## Supplied data

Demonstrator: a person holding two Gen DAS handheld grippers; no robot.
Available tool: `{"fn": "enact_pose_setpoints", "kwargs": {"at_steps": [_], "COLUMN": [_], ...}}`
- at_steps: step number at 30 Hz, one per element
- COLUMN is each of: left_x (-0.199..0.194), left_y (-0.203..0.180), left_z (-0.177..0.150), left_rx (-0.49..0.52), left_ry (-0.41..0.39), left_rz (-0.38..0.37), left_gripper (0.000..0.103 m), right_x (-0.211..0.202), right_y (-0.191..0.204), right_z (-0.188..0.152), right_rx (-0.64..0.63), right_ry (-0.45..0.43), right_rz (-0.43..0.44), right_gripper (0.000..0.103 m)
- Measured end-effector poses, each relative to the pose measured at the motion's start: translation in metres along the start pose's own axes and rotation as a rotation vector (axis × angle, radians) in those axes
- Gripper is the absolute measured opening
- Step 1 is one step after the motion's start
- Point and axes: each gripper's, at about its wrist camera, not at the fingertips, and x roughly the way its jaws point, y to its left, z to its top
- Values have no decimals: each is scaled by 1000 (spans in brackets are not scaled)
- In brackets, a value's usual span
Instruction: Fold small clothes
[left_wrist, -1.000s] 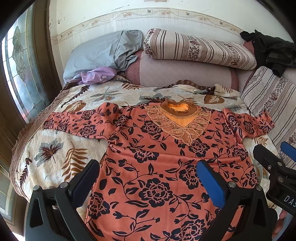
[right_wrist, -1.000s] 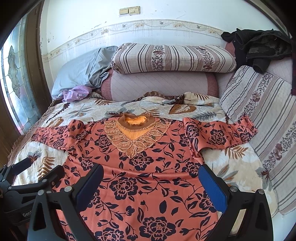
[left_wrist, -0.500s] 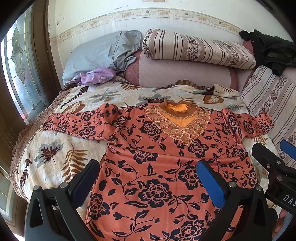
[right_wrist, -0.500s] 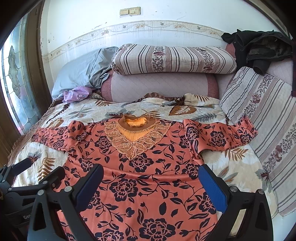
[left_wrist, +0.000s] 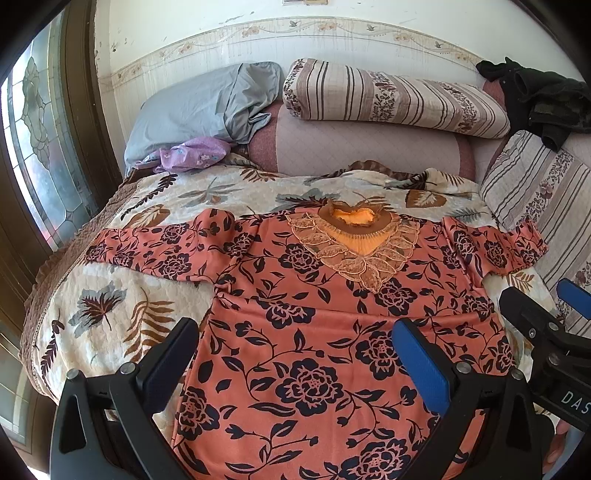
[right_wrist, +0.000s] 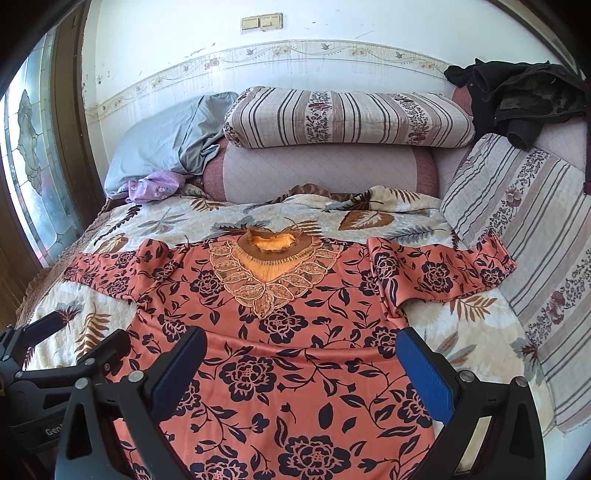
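An orange blouse with dark flowers (left_wrist: 314, 332) (right_wrist: 288, 350) lies flat, front up, on the leaf-print bedspread (left_wrist: 110, 295) (right_wrist: 472, 332), both sleeves spread sideways and its lace neckline (left_wrist: 354, 236) (right_wrist: 269, 266) toward the pillows. My left gripper (left_wrist: 295, 362) hangs open above the blouse's lower left body, holding nothing. Above the lower right body my right gripper (right_wrist: 299, 365) is open too, and empty. Each gripper shows at the edge of the other's view: the right one (left_wrist: 546, 306), the left one (right_wrist: 85, 332).
Against the wall lie a grey pillow (left_wrist: 207, 99), a purple cloth (left_wrist: 192, 155) and a striped bolster (left_wrist: 391, 99) on a pink cushion (right_wrist: 325, 170). A striped cushion (right_wrist: 524, 206) and dark clothing (right_wrist: 524, 96) are on the right. A stained-glass window (left_wrist: 33, 147) borders the bed's left.
Both views have shifted very slightly, pulling back a little from the blouse. The blouse lies as before and both grippers stay open.
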Motion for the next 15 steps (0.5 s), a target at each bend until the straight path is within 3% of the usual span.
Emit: {"fn": "enact_pose_setpoints", "kwargs": {"at_steps": [9, 15], "left_x": [7, 45], "left_y": [-6, 9], "left_z": [1, -18], "left_rx": [16, -11], "left_ry": [11, 111], "left_rz": [2, 44], "left_gripper": [103, 103], "right_x": [6, 31], "right_y": [-3, -30], "right_z": [-1, -20], "right_rx": [2, 43], "right_ry": [12, 97], "right_rz": [16, 50], "right_gripper": [103, 103]}}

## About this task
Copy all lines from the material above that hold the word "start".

## Answer to this task
- Measured end-effector poses, each relative to the pose measured at the motion's start: translation in metres along the start pose's own axes and rotation as a rotation vector (axis × angle, radians) in those axes
- Step 1 is one step after the motion's start

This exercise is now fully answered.